Range to output from the entries below: the line containing "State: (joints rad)" through the line containing "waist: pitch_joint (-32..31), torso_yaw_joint". Set it down exactly, ends included, nothing else.
[Start of section]
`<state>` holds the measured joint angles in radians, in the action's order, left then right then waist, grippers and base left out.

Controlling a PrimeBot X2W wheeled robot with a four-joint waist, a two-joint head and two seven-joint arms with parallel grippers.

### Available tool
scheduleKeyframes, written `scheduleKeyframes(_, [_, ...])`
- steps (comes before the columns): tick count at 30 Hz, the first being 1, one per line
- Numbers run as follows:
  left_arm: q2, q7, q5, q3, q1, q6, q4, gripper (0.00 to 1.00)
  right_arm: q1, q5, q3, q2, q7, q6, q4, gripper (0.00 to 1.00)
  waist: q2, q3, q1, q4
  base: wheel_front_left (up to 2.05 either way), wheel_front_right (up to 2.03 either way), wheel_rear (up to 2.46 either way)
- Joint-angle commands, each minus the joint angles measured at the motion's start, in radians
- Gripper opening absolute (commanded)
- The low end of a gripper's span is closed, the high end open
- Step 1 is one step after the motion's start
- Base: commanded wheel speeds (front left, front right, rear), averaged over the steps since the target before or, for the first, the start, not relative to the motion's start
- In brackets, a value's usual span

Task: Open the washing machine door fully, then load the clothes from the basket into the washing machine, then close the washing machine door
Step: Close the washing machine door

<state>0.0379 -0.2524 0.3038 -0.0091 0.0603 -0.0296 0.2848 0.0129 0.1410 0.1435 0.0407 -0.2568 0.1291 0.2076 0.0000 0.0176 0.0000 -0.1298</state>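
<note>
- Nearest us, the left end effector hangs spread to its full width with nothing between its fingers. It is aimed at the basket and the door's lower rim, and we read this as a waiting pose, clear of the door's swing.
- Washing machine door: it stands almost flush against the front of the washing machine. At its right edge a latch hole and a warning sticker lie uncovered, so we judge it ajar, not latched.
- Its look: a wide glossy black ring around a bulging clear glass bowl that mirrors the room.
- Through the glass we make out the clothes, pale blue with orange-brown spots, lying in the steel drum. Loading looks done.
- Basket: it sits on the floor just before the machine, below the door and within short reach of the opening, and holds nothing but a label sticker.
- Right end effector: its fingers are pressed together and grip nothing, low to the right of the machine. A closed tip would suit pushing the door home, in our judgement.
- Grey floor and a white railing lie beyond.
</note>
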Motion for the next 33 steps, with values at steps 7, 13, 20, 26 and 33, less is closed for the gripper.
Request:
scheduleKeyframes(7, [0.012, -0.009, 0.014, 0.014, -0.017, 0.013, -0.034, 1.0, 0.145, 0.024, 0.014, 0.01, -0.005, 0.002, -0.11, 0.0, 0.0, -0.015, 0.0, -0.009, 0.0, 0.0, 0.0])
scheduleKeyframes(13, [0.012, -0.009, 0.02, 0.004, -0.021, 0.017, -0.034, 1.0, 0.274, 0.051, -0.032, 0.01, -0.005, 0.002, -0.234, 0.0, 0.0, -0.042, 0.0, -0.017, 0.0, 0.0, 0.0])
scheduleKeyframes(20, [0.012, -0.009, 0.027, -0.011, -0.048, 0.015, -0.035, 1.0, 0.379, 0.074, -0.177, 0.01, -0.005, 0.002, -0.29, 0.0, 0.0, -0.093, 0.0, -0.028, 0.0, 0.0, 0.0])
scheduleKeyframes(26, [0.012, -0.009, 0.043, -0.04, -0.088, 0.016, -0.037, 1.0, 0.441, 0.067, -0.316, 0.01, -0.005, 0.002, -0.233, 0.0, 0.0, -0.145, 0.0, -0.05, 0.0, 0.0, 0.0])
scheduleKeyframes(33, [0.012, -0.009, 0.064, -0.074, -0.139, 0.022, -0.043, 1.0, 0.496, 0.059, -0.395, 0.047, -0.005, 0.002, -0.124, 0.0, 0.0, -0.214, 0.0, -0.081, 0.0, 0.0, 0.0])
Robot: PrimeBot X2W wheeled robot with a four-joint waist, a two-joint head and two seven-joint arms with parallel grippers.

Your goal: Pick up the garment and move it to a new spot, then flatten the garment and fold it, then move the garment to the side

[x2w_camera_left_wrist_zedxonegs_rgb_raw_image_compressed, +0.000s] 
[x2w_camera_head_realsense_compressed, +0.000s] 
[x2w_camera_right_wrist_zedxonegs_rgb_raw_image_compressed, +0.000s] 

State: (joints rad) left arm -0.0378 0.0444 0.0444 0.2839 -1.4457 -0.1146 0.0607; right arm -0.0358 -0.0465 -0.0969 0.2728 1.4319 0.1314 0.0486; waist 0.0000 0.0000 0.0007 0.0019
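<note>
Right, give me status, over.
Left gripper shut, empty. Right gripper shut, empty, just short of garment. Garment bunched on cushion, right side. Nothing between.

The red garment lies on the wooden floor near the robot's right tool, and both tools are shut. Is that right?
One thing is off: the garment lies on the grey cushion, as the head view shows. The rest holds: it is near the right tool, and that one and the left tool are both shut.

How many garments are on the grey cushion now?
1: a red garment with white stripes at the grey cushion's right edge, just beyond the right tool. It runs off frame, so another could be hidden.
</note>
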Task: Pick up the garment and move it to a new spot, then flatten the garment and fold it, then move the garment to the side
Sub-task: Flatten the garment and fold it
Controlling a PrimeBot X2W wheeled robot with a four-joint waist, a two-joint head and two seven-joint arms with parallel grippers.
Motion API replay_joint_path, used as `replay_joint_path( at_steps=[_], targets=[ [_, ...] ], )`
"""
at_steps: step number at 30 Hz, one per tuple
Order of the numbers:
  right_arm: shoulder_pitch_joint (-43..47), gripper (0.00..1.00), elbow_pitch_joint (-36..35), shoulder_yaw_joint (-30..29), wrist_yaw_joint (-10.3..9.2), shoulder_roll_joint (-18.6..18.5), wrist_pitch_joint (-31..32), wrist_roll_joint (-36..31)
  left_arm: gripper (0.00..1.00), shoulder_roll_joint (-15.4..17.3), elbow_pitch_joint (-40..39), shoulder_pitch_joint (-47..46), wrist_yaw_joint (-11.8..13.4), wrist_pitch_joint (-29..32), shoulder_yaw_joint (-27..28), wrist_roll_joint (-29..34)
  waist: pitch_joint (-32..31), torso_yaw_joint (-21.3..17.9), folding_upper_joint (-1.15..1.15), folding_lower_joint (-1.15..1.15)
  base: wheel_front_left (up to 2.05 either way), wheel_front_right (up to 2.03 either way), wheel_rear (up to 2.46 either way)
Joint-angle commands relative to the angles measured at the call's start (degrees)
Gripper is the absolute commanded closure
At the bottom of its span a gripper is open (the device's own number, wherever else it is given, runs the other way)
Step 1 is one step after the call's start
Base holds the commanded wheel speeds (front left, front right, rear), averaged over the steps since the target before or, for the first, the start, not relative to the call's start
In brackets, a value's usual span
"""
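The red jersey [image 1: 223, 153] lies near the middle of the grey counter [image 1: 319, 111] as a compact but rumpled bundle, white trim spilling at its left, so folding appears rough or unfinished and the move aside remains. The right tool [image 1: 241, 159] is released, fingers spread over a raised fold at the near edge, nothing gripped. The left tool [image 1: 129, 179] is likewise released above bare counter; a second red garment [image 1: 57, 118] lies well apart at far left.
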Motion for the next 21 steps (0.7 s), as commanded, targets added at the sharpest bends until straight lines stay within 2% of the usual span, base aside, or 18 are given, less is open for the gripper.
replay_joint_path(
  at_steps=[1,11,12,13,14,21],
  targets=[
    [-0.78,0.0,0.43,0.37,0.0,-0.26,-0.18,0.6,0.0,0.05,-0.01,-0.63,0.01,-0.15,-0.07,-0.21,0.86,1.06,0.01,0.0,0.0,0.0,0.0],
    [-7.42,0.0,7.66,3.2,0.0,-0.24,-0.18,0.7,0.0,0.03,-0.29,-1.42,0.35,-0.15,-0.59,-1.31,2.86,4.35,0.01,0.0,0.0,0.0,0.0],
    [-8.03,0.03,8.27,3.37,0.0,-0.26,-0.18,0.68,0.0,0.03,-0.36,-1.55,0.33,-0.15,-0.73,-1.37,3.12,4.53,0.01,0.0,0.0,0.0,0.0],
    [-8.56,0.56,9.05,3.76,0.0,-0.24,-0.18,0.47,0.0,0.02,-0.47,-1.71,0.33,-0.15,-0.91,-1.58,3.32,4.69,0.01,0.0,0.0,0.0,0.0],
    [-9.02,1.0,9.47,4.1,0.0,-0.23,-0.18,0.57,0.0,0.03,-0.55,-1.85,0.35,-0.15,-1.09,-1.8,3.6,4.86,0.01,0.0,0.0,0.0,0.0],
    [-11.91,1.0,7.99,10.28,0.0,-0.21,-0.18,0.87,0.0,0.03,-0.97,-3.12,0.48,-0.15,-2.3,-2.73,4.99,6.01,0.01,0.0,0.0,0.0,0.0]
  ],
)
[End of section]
= Written answer =
State: (joints rad) left arm -0.0378 0.0444 0.0444 0.2839 -1.4457 -0.1146 0.0607; right arm -0.0358 -0.0465 -0.0969 0.2728 1.4319 0.1314 0.0486; waist 0.0000 0.0000 0.0007 0.0019
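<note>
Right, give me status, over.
Left gripper shut, empty. Right gripper shut, empty, just short of garment. Garment bunched on cushion, right side. Nothing between.

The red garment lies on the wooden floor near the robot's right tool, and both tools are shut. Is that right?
One thing is off: the garment lies on the grey cushion, as the head view shows. The rest holds: it is near the right tool, and that one and the left tool are both shut.

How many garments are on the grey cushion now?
1: a red garment with white stripes at the grey cushion's right edge, just beyond the right tool. It runs off frame, so another could be hidden.
</note>
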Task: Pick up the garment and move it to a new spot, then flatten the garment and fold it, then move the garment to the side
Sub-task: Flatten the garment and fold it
Controlling a PrimeBot X2W wheeled robot with a four-joint waist, a two-joint head and two seven-joint arms with parallel grippers.
Motion API replay_joint_path, used as `replay_joint_path( at_steps=[_], targets=[ [_, ...] ], )`
"""
at_steps: step number at 30 Hz, one per tuple
Order of the numbers:
  right_arm: shoulder_pitch_joint (-43..47), gripper (0.00..1.00), elbow_pitch_joint (-36..35), shoulder_yaw_joint (-30..29), wrist_yaw_joint (-10.3..9.2), shoulder_roll_joint (-18.6..18.5), wrist_pitch_joint (-31..32), wrist_roll_joint (-36..31)
  left_arm: gripper (0.00..1.00), shoulder_roll_joint (-15.4..17.3), elbow_pitch_joint (-40..39), shoulder_pitch_joint (-47..46), wrist_yaw_joint (-11.8..13.4), wrist_pitch_joint (-29..32), shoulder_yaw_joint (-27..28), wrist_roll_joint (-29..34)
  waist: pitch_joint (-32..31), torso_yaw_joint (-21.3..17.9), folding_upper_joint (-1.15..1.15), folding_lower_joint (-1.15..1.15)

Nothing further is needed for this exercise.